Weil: Bildung ist sicher eines der Themen, die vielen Menschen unter den Nägeln brennen. Hier haben wir viel erreicht und noch mehr vor: Wir haben so viele Lehrerinnen und Lehrer eingestellt wie nie zuvor. Wir haben die Zahl der Plätze in Kindertagesstätten massiv erhöht. Das schafft Eltern mehr Freiräume, gerade auch Müttern, die arbeiten gehen. Letzteres gilt auch für das Ganztagsangebot an Schulen, das wir enorm verbessert haben.
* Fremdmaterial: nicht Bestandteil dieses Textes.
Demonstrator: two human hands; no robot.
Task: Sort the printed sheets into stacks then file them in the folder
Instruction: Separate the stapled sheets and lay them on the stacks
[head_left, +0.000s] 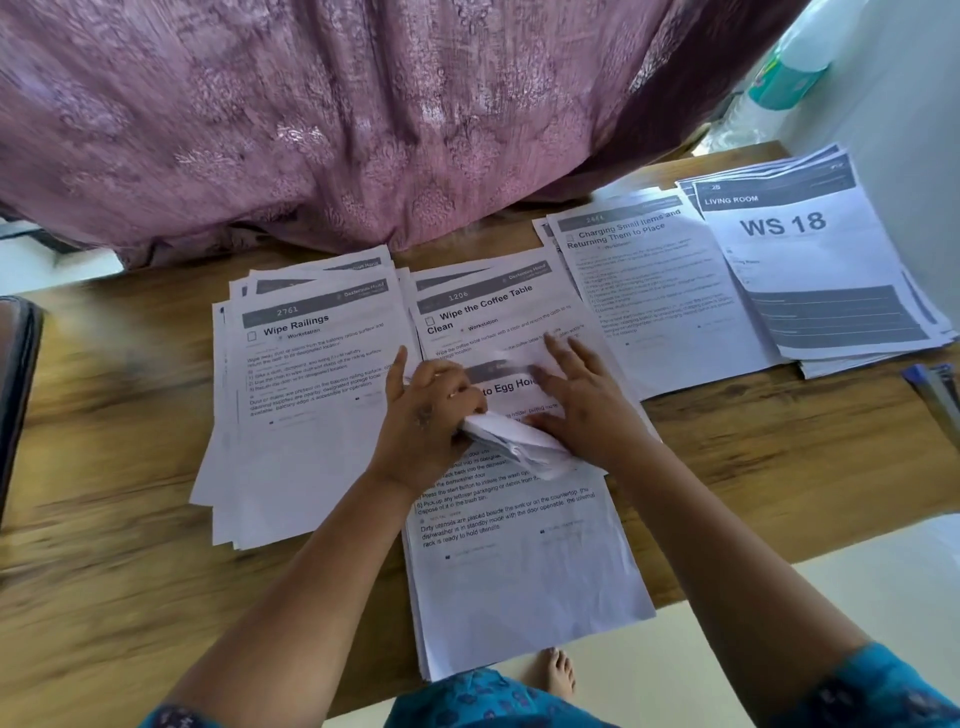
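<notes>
Sorting well underway, filing not started. Four stacks (675, 301) laid out on the counter (104, 519). Left hand (426, 415) gripping a crumpled sheet (519, 441) over the near pile (519, 571), right hand (587, 400) flat, fingers spread, pressing it. Folder maybe at far right edge (935, 384), hard to tell.

Four stacks of printed sheets (311, 374) lie on the wooden surface (104, 493). The left hand (421, 415) holds a crumpled sheet (514, 441) in its grip — the right hand (587, 400) rests flat beside it. A pink curtain (311, 130) hangs behind.
</notes>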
Wir haben das Turbo-Abi und die Studiengebühren abgeschafft und damit unser Bildungssystem gerechter gemacht. Wir werden aber noch deutlich weiter gehen, Bildung darf nicht vom Geldbeutel der Eltern abhängen. Wir wollen die Kita-Gebühren für Kinder ab drei Jahren komplett abschaffen und die gebührenfreie Meisterausbildung einführen. Gerade im ländlichen Raum spielen aber auch die Fahrtkosten eine große Rolle. Die dürfen kein Hemmnis sein, eine weiterführende Schule zu besuchen. Deswegen wollen wir, dass das Land die Fahrtkosten auch für Schülerinnen und Schüler der elften, zwölften und dreizehnten Klasse übernimmt.
WOCHENBLATT: Wo sehen Sie noch Handlungsbedarf?
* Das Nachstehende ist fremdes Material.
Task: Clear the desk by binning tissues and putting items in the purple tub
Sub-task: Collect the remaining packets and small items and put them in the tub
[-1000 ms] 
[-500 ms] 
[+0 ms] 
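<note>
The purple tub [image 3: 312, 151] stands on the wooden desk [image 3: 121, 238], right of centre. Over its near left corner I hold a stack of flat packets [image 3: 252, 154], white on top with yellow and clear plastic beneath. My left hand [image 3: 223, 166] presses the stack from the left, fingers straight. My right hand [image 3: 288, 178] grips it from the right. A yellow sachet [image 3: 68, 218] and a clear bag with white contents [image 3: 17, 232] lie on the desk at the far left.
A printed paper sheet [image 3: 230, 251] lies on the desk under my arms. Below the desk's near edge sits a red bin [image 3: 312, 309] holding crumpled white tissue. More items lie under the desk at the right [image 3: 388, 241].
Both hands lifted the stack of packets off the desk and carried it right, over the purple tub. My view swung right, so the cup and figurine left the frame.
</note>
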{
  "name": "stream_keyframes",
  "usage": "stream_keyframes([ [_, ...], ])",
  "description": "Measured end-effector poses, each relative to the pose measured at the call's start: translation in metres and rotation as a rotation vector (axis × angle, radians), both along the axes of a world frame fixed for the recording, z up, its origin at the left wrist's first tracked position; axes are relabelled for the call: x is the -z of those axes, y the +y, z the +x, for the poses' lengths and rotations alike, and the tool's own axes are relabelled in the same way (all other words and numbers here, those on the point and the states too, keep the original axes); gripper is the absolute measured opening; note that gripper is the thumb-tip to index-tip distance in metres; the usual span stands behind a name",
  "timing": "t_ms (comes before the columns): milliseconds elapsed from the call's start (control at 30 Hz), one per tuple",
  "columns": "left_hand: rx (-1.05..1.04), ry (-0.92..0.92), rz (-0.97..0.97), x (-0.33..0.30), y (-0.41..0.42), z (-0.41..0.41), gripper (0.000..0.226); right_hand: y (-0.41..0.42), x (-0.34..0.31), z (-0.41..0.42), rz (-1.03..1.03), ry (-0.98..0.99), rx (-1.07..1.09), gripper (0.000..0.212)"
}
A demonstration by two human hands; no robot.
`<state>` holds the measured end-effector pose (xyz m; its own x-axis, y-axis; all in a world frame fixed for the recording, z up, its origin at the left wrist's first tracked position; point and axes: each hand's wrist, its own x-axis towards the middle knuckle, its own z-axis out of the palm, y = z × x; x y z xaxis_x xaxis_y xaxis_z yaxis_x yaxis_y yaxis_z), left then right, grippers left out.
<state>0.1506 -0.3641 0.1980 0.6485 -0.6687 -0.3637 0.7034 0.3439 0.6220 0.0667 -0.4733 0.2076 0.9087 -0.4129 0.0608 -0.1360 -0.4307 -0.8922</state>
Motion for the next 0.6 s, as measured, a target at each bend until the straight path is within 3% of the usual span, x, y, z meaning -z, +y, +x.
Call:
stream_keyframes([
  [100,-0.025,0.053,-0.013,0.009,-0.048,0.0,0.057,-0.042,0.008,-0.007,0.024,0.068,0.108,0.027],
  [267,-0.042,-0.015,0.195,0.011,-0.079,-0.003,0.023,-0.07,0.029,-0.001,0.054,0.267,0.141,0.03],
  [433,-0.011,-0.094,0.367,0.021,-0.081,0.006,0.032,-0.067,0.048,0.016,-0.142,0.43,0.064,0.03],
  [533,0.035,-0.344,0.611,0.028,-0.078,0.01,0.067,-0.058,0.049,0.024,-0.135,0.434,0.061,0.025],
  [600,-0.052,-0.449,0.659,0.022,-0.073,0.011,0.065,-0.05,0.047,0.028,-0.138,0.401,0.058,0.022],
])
Weil: Wichtig ist uns auch das ursozialdemokratische Thema Arbeit: Wir haben viele neue Stellen schaffen können, aber die Menschen müssen von ihrer Arbeit auch leben können. Wir wollen Mini-Jobs begrenzen, gleichen Lohn für Leiharbeiter und Werkvertragsnehmer sicherstellen und nicht zuletzt die ungleiche Bezahlung von Frauen und Männern beenden.
WOCHENBLATT: Was sind die drängendsten politischen Themen in den kommenden fünf Jahren?
Weil: Niedersachsen ist ein starkes und modernes Land, die Nummer Eins bei Erneuerbaren Energien. Wir wollen aber auch Vorreiter sein bei der Digitalisierung und - gerade für uns Niedersachsen ein wichtiges Thema – bei der Elektro-Mobilität. Deswegen wollen wir an allen Landesbehörden für E-Autos Ladesäulen einrichten, die auch privat genutzt werden können, um die Entwicklung der benötigten Infrastruktur voranzutreiben. Beim Breitbandausbau ist Niedersachsen schon einer der Spitzenreiter im bundesweiten Vergleich, aber wir dürfen uns deswegen nicht ausruhen. Gerade in der Fläche gibt es großes Potenzial – sowohl bei Nachfrage als auch beim Ausbaubedarf. Mit einem Online-Shop kann ein Fachhändler aus einem kleinen Ort einen Weltmarkt erschließen. Deswegen brauchen wir insbesondere in der Fläche Gigabit-Netze.
Bei der Bildung stehen wir in Niedersachsen sicherlich an einem Scheideweg: Die CDU will zurück zur Paukerschule der 50er Jahre, die Inklusion zurückdrehen und die Schullaufbahnempfehlung wiedereinführen. Sogar von einem achtjährigen gymnasialen Bildungsweg ist wieder die Rede im Programm der CDU! Das alles gefährdet den mühsam erreichten Schulfrieden. Das dürfen wir nicht zulassen.
WOCHENBLATT: Wie kann und will das Land Niedersachsen das Freilichtmuseum am Kiekeberg in der Zukunft unterstützen?
Weil: Für das aktuelle Projekt „Königsberger Straße“ werden in den Jahren 2017 und 2018 insgesamt 600.000 Euro zur Verfügung gestellt. Darüber hinaus erhält das Museum durch die Metropolregion Hamburg eine Förderung in Höhe von 350.000 Euro. Die Königsberger Straße ist das bundesweit erste Museumsprojekt, das die Kulturgeschichte der Nachkriegszeit bis in die 70er Jahre erforscht und bewahrt. Ich selbst komme immer ausgesprochen gerne in das Freilichtmuseum am Kiekeberg.